Opinión
Ejemplo
Por aquel entonces —principios de siglo— estaba convencido de que en la televisión abundaban las personas que querían dar ejemplo, transmitir una queja, agradecer una ayuda y resultar amenas. Un hombre que explicaba cómo había superado una etapa oscura, lamentaba la falta de apoyos padecida, destacaba la mano que le permitió sostenerse y era capaz de incluir alguna anécdota simpática sobre su periplo era el invitado ideal. Como también podía serlo una mujer que había vivido tiempos difíciles en un lugar en el que se sentía asfixiada, había emergido de ese lodo entre la incomprensión general y la luz de quienes sí la comprendieron, y tenía una historia divertida que contar sobre aquel día inesperado en el que ocurrió lo que ocurrió. En definitiva, me parecía que el personaje televisivo perfecto tenía una historia de redención, dolor, fraternidad y risa que compartir con la audiencia. En contraste, el no invitado estaba sumido en un pozo, no era capaz de identificar ningún culpable de su situación —salvo quizá el mismo—, no advertía ninguna ayuda que lo aliviara y no lograba encontrar siquiera un chascarrillo que atenuase un poco su grisura.
Convencido de estas premisas, cuando formé parte de un nuevo canal a mediados de la primera década del siglo y el responsable de contenidos me pidió que dirigiera un equipo para crear un producto original, lo tuve claro: íbamos a hacer un programa en el que aparecería gente que no daría ejemplo, que no se quejaría, que no tendría nada que agradecer y que no tendría nada gracioso de contar. El equipo al que me tocaba coordinar —seis recién licenciados tan mal pagados como yo— me miró sin querer creer lo que estaba oyendo. Uno de los cámaras dijo que la propuesta le parecía rebuscada y absurda, y que, sobre todo, no tenía la menor gracia. El resto parecieron coincidir, aunque se cuidaron de decirlo.
Cuando planteé la propuesta al responsable de contenidos, creo que no la escuchó. Me dijo tan solo que teníamos dos programas piloto y ocho programas —cada uno de 45 minutos— en horario nocturno para ver si funcionaba.

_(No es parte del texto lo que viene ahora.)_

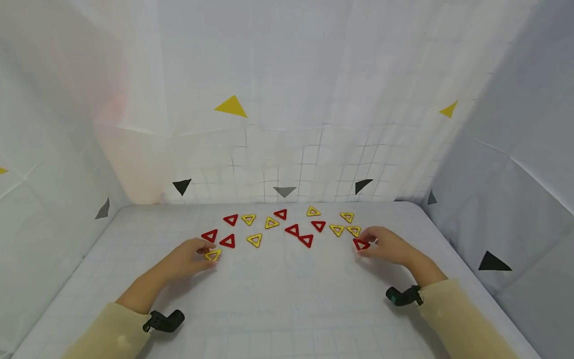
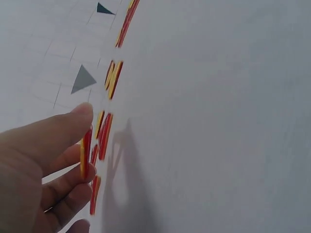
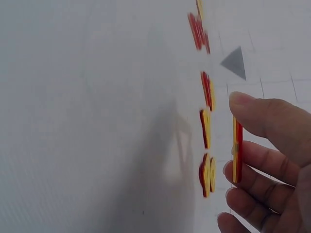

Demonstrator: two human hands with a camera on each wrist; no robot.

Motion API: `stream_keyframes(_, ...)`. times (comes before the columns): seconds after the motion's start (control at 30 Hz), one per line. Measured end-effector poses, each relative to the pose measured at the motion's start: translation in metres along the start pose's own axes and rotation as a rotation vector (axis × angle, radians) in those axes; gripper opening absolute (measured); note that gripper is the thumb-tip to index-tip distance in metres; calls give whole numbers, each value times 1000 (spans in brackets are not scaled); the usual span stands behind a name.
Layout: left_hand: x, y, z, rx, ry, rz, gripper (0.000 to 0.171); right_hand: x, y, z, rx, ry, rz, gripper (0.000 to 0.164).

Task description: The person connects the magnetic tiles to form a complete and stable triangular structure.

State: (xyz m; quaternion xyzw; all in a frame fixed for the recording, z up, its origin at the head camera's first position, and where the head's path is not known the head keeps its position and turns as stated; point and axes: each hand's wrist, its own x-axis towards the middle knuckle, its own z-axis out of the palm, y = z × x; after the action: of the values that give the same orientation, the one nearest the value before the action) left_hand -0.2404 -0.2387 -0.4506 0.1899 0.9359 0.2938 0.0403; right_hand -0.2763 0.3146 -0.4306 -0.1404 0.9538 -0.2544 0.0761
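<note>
My left hand [image 1: 190, 257] pinches a triangle piece whose yellow face [image 1: 213, 255] shows in the head view. Seen from the left wrist, that triangle [image 2: 85, 154] is edge-on, red and yellow, between thumb and fingers, above its shadow. Far to the right, my right hand [image 1: 387, 244] grips another triangle, its red face [image 1: 360, 244] showing. The right wrist view gives this triangle [image 3: 237, 148] edge-on, with the thumb above it and fingertips below. Between the hands lie several flat open-centred triangles, some red like the one [image 1: 227, 241] near my left hand, others yellow like this triangle [image 1: 254, 240].
The loose triangles spread along the back of a white table [image 1: 278, 299]. White sheets [image 1: 287, 89] rise behind and at both sides, marked with black, grey and yellow triangles. A black camera [image 1: 166, 321] is strapped to my left wrist, another camera [image 1: 402, 296] to my right.
</note>
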Motion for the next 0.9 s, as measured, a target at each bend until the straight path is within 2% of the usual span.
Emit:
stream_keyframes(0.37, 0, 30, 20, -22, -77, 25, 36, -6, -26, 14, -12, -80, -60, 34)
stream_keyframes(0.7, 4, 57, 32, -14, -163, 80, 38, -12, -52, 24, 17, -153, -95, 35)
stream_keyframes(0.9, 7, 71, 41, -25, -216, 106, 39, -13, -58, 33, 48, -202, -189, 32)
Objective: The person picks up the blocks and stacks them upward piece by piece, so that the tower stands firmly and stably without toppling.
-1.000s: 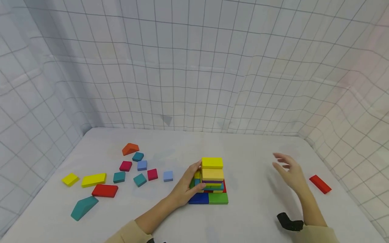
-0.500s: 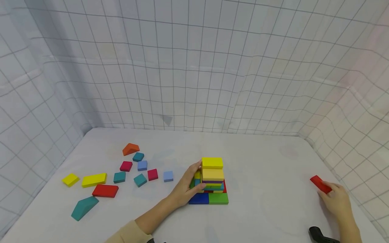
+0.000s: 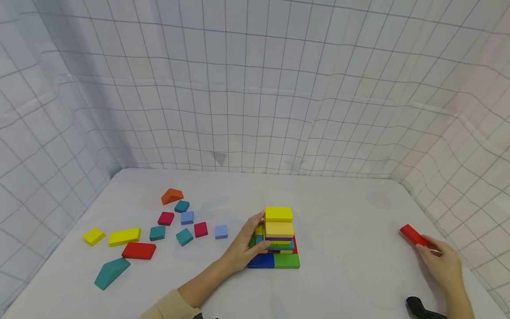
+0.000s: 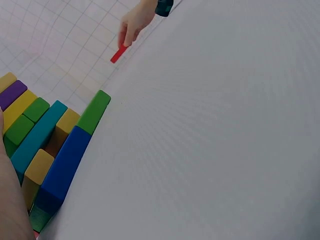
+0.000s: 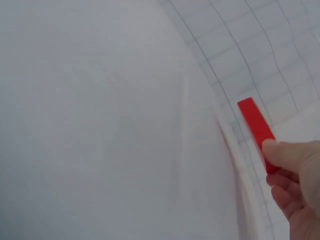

El primer piloto estuvo centrado en la vida de un pintor de casas rústicas que había contraído una enfermedad respiratoria por emplear unos pigmentos de su invención que resultaron ser tóxicos. Nadie le había ayudado a superar aquel tropiezo. No le había ocurrido nada reseñable, aunque se esforzó en contar una historia sobre un malentendido, una historia confusa. El segundo piloto tuvo como protagonista a una alpinista con vértigo que había renunciado a sus sueños de escalada y no tenía ningún proyecto en mente más allá de tirar adelante. No esbozó ningún lamento, no agradeció nada a nadie ni contó nada entretenido.
Nadie en la cadena vio los pilotos salvo el equipo que los grababa, en el cual yo ejercía una labor de coordinación cada vez más desdibujada. La impresión general era que conducíamos un coche hacia un barranco e íbamos acelerando. Así que, sin nadie que frenase, nos lanzamos a la producción de los ocho programas. Todos siguieron el esquema previsto, fueron grabados sin costes adicionales y emitidos a altas horas de la madrugada. Sospecho que casi nadie los vio en la cadena y casi nadie los vio en sus casas.
Finalizada la emisión de los ocho programas acordados, nos quedamos esperando la valoración por parte del responsable de contenidos. Nunca llegó tal cosa. Quizá la respuesta evidente fue que cada uno de nosotros fue reubicado en otros programas de la cadena que ya estaban asentados. Por curiosidad, quise saber qué emitirían en el espacio que durante ocho semanas estuvo reservado para nuestro programa. Y resultó que aquellas horas de la madrugada quedaron reservadas para la emisión de piezas de música grabadas por un cuarteto de cuerda.
Pero la televisión, ahora ramificada en cientos de canales, necesita contenidos. Como en los almacenes de las cadenas sobreviven programas que nadie se molestó en borrar, de vez en cuando aflora una vieja emisión. Por eso a veces, mientras me duermo viendo la tele de madrugada, tengo la sospecha de que puede aparecer de pronto el pintor de casas rústicas y tal vez sea entonces capaz de comprender el sentido de aquel malentendido.